Take from the records below each line that holds "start".

Excerpts from a dataset
----
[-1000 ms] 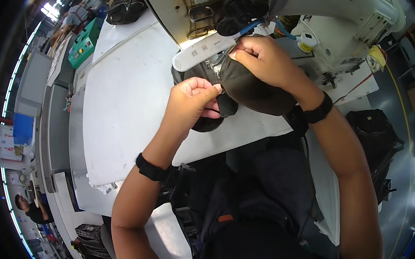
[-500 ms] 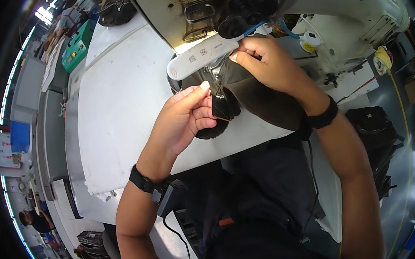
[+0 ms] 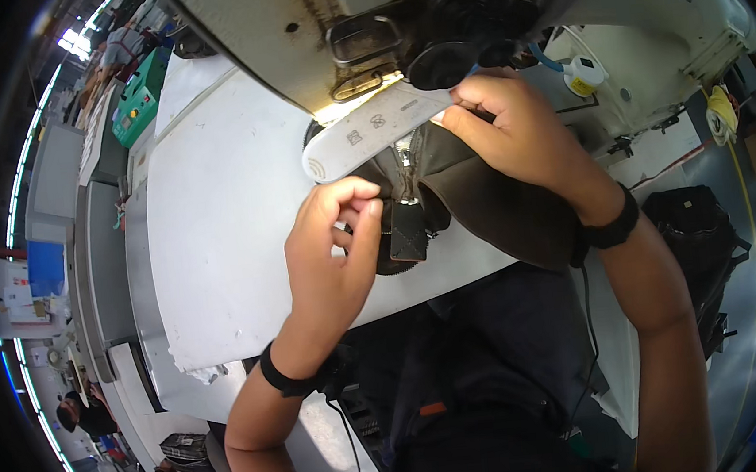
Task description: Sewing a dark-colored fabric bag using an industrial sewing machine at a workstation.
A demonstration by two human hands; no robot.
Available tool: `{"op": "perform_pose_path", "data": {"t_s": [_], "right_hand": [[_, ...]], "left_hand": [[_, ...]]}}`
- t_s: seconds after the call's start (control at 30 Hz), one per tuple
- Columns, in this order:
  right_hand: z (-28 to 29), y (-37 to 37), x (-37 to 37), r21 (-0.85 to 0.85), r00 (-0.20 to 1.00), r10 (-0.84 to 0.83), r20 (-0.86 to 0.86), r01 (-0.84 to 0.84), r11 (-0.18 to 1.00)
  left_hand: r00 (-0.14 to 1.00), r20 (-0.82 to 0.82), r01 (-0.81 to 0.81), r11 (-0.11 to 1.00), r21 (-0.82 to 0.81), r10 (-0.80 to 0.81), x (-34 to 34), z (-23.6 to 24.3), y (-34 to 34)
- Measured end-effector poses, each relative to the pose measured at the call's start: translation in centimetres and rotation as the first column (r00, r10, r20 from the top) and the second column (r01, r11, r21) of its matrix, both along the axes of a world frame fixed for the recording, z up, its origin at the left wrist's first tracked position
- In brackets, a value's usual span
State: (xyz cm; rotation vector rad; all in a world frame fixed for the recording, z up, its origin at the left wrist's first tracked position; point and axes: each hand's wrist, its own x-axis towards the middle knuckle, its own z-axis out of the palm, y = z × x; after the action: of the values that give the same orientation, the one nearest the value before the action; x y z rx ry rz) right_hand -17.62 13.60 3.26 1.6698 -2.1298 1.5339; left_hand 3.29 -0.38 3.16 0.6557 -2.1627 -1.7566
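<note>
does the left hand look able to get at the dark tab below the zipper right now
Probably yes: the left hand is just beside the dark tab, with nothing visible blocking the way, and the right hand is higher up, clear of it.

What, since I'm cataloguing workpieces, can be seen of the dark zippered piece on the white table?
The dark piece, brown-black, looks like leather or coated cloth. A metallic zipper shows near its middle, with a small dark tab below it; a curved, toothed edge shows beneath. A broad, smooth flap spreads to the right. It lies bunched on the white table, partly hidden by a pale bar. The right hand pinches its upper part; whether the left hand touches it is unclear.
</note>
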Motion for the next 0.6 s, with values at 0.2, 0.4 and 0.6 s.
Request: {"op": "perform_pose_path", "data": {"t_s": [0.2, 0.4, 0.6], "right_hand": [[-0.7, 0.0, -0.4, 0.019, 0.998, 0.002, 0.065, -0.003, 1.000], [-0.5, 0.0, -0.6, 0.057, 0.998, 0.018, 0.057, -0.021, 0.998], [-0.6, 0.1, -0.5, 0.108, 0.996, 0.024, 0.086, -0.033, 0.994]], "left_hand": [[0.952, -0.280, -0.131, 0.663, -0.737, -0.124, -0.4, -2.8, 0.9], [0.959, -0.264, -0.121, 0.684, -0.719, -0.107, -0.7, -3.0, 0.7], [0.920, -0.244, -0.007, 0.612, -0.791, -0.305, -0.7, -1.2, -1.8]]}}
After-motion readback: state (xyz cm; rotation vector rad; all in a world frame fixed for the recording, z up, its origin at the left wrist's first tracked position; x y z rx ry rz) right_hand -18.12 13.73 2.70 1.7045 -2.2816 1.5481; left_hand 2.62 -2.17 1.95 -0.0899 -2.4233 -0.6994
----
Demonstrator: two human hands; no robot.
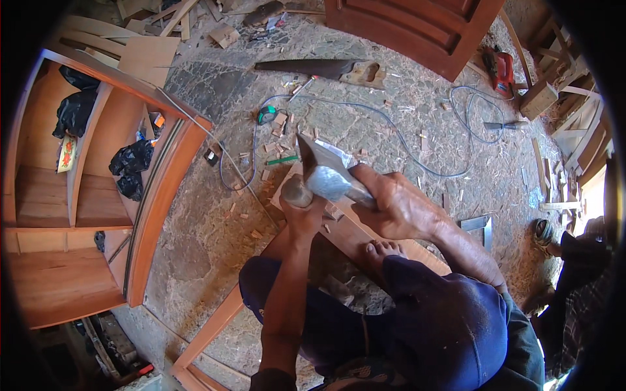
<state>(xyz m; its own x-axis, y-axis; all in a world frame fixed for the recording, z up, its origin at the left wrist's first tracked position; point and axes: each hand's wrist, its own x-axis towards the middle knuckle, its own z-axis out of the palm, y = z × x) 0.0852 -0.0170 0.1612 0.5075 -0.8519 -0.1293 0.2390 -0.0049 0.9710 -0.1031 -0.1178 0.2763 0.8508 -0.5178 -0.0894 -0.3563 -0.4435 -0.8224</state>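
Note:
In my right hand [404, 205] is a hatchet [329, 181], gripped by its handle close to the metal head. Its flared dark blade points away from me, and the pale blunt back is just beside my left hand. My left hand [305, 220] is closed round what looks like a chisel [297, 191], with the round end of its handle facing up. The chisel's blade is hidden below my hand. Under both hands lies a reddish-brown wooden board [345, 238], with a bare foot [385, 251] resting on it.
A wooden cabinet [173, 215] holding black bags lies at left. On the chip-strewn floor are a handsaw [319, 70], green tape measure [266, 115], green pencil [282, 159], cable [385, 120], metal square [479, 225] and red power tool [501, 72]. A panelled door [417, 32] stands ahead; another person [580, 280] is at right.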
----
→ **RESULT**
- t_s: seconds after the call's start (control at 30 Hz), one per tuple
- Measured end-effector poses, each relative to the pose measured at the call's start: translation in centimetres and rotation as the first column (r00, r10, r20 from the top) and the second column (r01, r11, r21) of its matrix, both along the axes of a world frame fixed for the recording, z up, its origin at the left wrist's first tracked position

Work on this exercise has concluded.